Открывая дверь в собственную спальню, Валера обнаружил, что жена еще не спит, а нервно переключает каналы телевизора. В тишине, звук был убран, зло вспыхивал кинескоп. Лиде хотя и было уже сорок пять, но она не отекла и не огрузнела, а, наоборот, словно засушилась и выглядела стройной и подтянутой. Сейчас она сидела в ночном халатике в кресле перед телевизором и выглядела почти девочкой в мигающем свете экрана.
— Солнышко?
Лида вздрогнула и, увидев мужа, легко вскочила. Он окунулся в теплый, домашний ее запах. Прижался щекой к волосам.
— Что там внизу случилось? Опять отец кричал? — спросила она.
— Твой отец с Игорем сцепился. В общем, ничего необычного.
Она помолчала, только тихонько вздохнула.
— Досадно. — Лида присела на край не расстеленной кровати, укрытой богатым шелковым покрывалом.
Жена Валеры обожала рококо и, оформляя спальню, постаралась воссоздать присущие этому стилю излишества. Спальня была выкрашена в нежный фисташковый цвет, мебель подобрана белая. Все эти столики, шкафчики, креслица с позолоченными завитушками и обитые сизым шелком словно парили над полом. Просыпаясь в солнечное утро, Валеру иногда посещала мысль, что он заснул в музее. Это увлечение ему казалось женским вздором, и он в свое время решил закрыть на это глаза. Рококо так рококо. Хоть барокко. Огарев понимал, что втайне жена мечтает быть хозяйкой в своем доме. Как ни крути, а главная здесь толстушка Полина — жена Игоря. Лида элементарно отрывалась, оформляя их спальню.
Единственным ее настоящим страданием был отец. Обладая бесконечно мягким характером, она терпеливо сносила все его упреки, а он, чувствуя безнаказанность, словно специально тиранил ее больше всех.
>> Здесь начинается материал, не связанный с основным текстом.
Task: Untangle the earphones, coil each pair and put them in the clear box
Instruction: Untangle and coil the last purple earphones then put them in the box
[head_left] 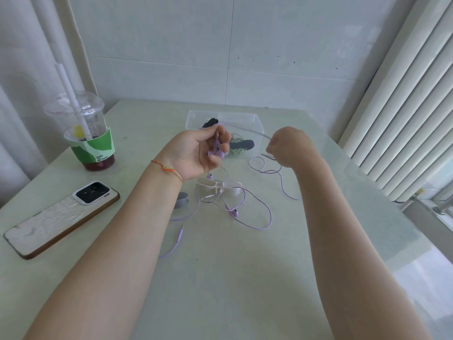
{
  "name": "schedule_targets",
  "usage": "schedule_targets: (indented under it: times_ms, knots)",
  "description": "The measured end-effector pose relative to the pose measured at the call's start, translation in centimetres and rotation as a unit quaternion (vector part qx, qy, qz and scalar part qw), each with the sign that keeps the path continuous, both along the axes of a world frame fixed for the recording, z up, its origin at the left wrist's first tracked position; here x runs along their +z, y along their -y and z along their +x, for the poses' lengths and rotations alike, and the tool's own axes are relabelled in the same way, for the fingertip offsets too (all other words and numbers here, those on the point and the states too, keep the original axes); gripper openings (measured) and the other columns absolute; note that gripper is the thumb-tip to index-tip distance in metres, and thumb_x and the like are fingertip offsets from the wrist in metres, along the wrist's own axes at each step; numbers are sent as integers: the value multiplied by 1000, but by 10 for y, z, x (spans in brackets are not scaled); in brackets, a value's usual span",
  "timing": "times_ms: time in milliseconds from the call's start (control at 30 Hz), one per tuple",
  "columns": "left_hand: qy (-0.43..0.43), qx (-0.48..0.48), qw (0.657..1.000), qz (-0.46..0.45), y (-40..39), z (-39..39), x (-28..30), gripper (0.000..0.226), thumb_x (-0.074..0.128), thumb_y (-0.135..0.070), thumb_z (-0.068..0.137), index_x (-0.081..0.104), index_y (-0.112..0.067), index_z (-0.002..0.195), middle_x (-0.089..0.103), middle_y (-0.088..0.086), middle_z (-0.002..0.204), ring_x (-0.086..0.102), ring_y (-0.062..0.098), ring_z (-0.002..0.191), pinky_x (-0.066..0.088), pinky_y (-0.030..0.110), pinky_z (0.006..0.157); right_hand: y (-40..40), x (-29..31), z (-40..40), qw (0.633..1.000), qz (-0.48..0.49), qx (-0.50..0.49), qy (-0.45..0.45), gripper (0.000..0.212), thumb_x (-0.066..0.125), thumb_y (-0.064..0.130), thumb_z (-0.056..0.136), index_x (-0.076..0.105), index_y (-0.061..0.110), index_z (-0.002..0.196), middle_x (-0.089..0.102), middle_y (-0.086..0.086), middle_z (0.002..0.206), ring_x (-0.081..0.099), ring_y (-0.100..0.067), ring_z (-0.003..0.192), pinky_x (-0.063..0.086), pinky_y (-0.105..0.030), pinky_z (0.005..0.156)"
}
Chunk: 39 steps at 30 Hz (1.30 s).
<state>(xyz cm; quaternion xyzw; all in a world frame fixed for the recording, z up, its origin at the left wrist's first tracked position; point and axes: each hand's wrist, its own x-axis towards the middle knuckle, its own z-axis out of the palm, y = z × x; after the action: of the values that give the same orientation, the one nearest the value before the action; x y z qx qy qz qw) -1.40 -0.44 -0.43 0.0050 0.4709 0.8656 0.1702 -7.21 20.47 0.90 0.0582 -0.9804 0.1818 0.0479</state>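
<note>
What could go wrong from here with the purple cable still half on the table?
1. The right hand pulls purple cable taut from the left hand; the loose loops on the table might snag on the white clips and drag them.
2. A second purple earbud and plug lie among those loops, possibly another pair; pulling could tighten a knot.
3. The lidded drink cup stands near the left forearm; a wide sweep might tip it.

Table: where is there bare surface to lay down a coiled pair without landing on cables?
Free: the near table between the forearms, below the purple jack plug, and the right strip beside the loose cable loops. Crowded: the middle, where purple earphones and pale clips tangle before the clear box. Left holds the phone and cup.
</note>
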Motion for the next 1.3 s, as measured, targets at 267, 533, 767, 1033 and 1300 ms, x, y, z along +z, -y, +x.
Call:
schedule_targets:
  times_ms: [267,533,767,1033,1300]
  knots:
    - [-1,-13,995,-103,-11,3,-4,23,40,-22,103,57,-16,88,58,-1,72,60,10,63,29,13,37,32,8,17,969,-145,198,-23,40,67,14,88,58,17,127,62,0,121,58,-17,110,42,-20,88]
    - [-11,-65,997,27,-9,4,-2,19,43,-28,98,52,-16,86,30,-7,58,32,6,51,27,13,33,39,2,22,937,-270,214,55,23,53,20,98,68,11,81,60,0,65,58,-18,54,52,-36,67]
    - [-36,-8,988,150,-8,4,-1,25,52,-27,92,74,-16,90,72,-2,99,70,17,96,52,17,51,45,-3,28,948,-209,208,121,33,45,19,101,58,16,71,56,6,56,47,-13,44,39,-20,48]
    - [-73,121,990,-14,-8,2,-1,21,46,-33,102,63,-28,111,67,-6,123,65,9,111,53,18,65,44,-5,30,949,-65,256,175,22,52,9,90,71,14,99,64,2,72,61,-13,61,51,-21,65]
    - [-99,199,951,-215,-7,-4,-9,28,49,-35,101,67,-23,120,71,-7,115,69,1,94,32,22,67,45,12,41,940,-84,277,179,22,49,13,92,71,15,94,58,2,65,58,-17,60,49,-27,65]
— А ты как? — спросила Лида.
Ее черные глаза смотрели на него все с той же юной непосредственностью, которая его так тронула при первой встрече. Для него, студента-старшекурсника, она казалась недосягаемой звездой. Тихая, как омут, в бордовом длинном платье, черными волосами, смуглой кожей, она походила на испанку, чей темперамент скован жесткими правилами веры и этикета. В поношенной старой куртке, он казался грузчиком рядом с аристократкой и однажды на шумной студенческой вечеринке совершенно случайно узнал, что Игорь ее брат. Они были такие разные: Игорь острослов, шатен с зелеными глазами, а она — нежное существо, молчаливое и немного меланхоличное. Лида и сейчас такая же.
Валера подошел, присел и положил голову ей на колени.
— Нормально.
— А что там у Саши? — любопытничала Лида.